International gallery behemoth, Hauser & Wirth, currently present works across 19 locations and three continents. In some industries, when such a brand goes global, individual identity and sense of place can be lost in favour of a homogenisation and often-bland aesthetic. However, Hauser & Wirth – founded in 1992 by Iwan Wirth, Manuela Wirth, and Ursula Hauser – take pleasure in honing the unique architecture and characteristics of each place, creating a network of not only exhibition spaces but richer cultural destinations in the process.

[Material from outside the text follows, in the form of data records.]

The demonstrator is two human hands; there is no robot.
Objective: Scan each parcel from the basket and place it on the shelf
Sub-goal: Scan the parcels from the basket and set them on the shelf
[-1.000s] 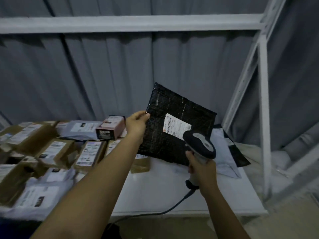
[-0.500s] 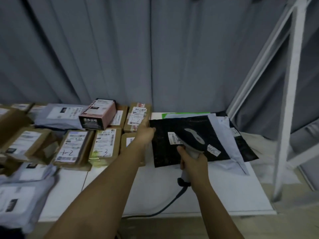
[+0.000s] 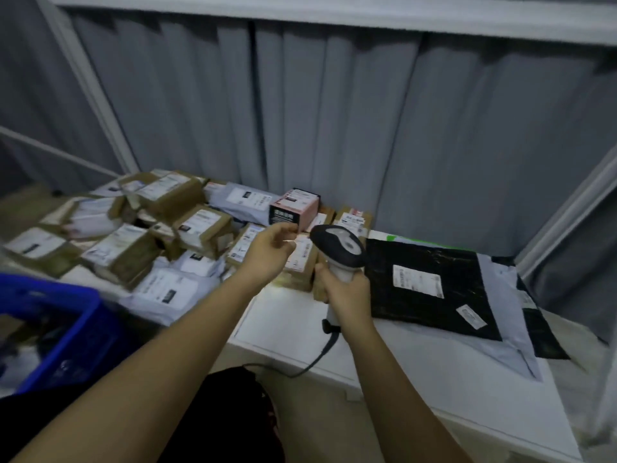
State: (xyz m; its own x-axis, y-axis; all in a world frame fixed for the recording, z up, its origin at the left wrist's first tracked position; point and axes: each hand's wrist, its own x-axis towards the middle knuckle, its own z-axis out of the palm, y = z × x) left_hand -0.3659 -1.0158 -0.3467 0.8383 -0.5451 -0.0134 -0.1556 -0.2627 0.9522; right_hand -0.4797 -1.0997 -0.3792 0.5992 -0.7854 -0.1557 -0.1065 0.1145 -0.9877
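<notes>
On the shelf [image 3: 300, 332], the black parcel [image 3: 430, 285] is lying flat at right. Right hand [image 3: 347, 289] is gripping the scanner [image 3: 340, 252]; left hand [image 3: 270, 252] is hovering empty, fingers loosely curled. Basket [image 3: 60, 332] is sitting near left.

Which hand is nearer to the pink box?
Left. The left hand is just below the pink box; the right hand grips the scanner, lower and to the right.

Grey curtain [image 3: 334, 128] fills the frame's upper half behind white frame bars [image 3: 334, 10]; dim light; pale floor [image 3: 20, 202] at left edge
</notes>
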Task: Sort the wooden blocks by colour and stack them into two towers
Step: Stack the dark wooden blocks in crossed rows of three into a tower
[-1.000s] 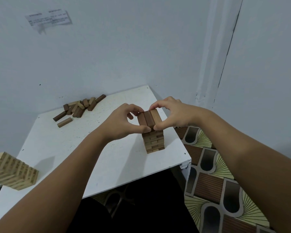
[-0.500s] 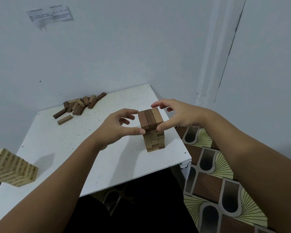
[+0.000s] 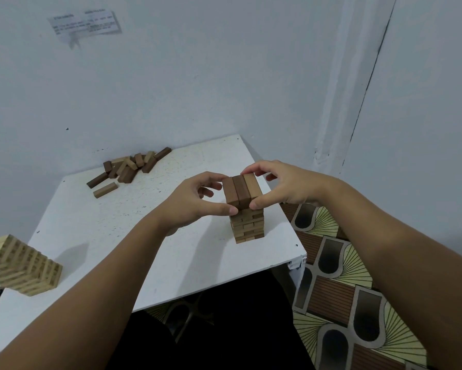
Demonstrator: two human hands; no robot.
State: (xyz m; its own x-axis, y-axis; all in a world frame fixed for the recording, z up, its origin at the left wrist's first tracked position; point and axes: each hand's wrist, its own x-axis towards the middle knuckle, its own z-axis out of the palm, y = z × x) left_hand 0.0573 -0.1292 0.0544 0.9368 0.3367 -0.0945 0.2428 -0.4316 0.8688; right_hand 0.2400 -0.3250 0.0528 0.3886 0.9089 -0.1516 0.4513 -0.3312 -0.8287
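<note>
1. The left hand (image 3: 195,201) has its thumb tip against the near end of the top layer of three dark blocks (image 3: 241,190) and its forefinger reaching round the far end, the other fingers loosely curled; it pinches the layer end to end on its left side.
2. The right hand (image 3: 283,186) mirrors it: thumb at the near end by the lightest of the three blocks, forefinger on the far top edge. Between them the two hands hold the layer squared up.
3. This layer sits on the dark-block tower (image 3: 248,222), which stands near the right front corner of the white table (image 3: 171,257). The step in hand looks like aligning the top layer, so pressure should be light and equal from both sides (an uneven push would probably slide the courses beneath).
4. Let go by opening the fingers outward, both hands together, without dragging across the block tops.
5. The next blocks lie in the loose pile (image 3: 129,168) at the table's far edge, against the wall, with dark and pale pieces mixed; pick out only the dark ones for this tower.
6. The pale-block tower (image 3: 19,265) stands at the left front, well apart from the dark one, and pale pieces belong there.
</note>
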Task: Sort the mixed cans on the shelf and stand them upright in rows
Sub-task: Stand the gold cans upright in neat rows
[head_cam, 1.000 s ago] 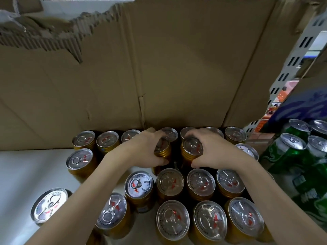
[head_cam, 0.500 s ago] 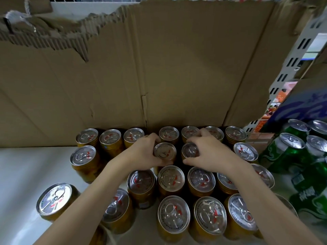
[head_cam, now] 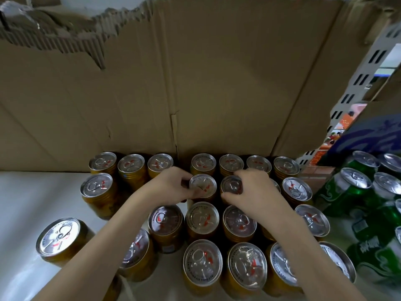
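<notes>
Gripping one gold can apiece, the left hand (head_cam: 171, 185) curls round the rim of a can (head_cam: 202, 185) in the second row, and the right hand (head_cam: 251, 190) wraps the top of its neighbour (head_cam: 231, 184) just beside it. Both cans stand upright on the white shelf (head_cam: 28, 192), directly in front of the back row against the cardboard sheet (head_cam: 195, 83).

The step in hand looks like seating these two into the second row. The next move calls for letting go without tipping them, then closing the gaps further left, where the rows are ragged.

Counting gold cans: seven in the back row (head_cam: 203, 163); four visible tops in the second, with a fifth mostly hidden behind the right wrist; about nine more in front, one (head_cam: 58, 236) standing apart at the left. Some are hidden under the forearms, so the total is roughly twenty.

Green cans (head_cam: 347, 187) are grouped at the right, at least six visible, cut off by the frame edge.
</notes>
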The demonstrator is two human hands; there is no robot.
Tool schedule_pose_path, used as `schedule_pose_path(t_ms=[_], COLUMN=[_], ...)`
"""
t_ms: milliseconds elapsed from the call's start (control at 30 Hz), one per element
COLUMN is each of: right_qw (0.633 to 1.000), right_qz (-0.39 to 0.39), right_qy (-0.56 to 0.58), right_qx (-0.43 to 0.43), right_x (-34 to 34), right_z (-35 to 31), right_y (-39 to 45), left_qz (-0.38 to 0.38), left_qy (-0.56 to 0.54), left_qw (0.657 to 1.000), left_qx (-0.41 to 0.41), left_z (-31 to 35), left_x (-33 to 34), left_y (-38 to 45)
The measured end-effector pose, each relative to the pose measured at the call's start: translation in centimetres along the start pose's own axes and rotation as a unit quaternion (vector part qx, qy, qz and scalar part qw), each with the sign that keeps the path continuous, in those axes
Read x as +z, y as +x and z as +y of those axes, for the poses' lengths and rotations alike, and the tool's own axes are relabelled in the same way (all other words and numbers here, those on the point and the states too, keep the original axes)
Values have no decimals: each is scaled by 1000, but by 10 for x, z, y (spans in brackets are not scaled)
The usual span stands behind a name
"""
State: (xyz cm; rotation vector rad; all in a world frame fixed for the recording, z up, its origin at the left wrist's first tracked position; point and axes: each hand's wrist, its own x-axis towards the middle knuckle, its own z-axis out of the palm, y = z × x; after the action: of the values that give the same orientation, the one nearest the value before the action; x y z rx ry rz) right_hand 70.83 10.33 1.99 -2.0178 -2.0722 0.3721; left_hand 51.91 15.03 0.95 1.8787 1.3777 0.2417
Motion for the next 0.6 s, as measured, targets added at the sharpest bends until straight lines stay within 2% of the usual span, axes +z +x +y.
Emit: schedule_pose_path(t_ms=[233, 400, 600], right_qw=[1000, 999, 997], right_qz=[-4, 7, 37], right_qy=[-10, -26, -1], right_qx=[-18, -40, -75], right_x=[2, 6, 10], right_z=[6, 6, -14], right_y=[3, -1, -13], left_qz=[-32, -21, 65], left_qy=[32, 40, 180], left_qw=[999, 999, 981], left_qx=[-2, -23, -25], left_z=[3, 8, 4], left_x=[4, 18, 18], left_y=[0, -9, -26])
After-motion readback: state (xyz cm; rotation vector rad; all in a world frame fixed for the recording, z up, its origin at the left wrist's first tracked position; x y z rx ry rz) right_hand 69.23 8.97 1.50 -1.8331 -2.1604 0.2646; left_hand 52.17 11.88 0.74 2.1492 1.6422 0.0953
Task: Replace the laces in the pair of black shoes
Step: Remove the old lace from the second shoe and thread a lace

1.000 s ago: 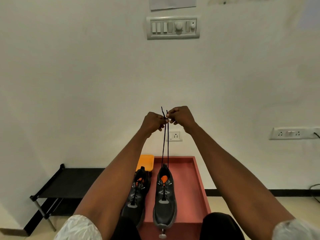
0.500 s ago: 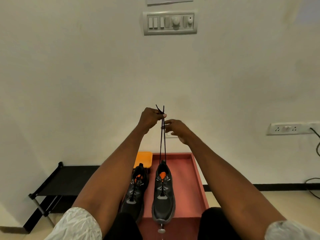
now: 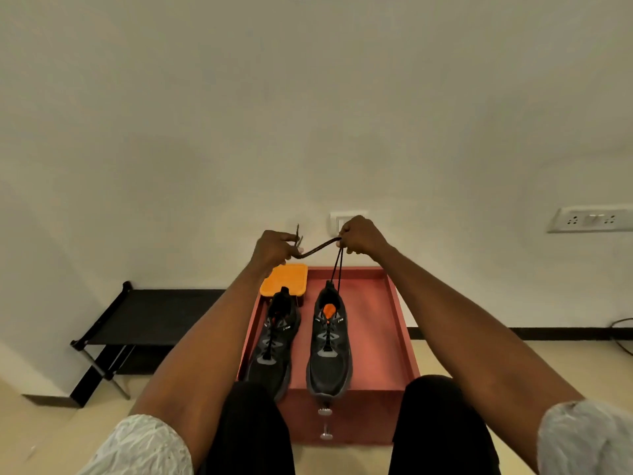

These include Hauser & Wirth Somerset, a We visited late last year for the major Phyllida Barlow exhibition guest-curated by Francis Morris – an exhibition that filled the various architectural spaces across the rural campus, also spilling into the Piet Oudolf-designed gardens and outbuildings (see 00239). Visitors can also drink in the Roth Bar, shop in the farm shop, and eat at their restaurant, while a barn is also the HQ of the gallery’s learning programme. There is also a destination gallery complex on a Menorcan island, utilising the 18th century outbuildings of a former naval hospital.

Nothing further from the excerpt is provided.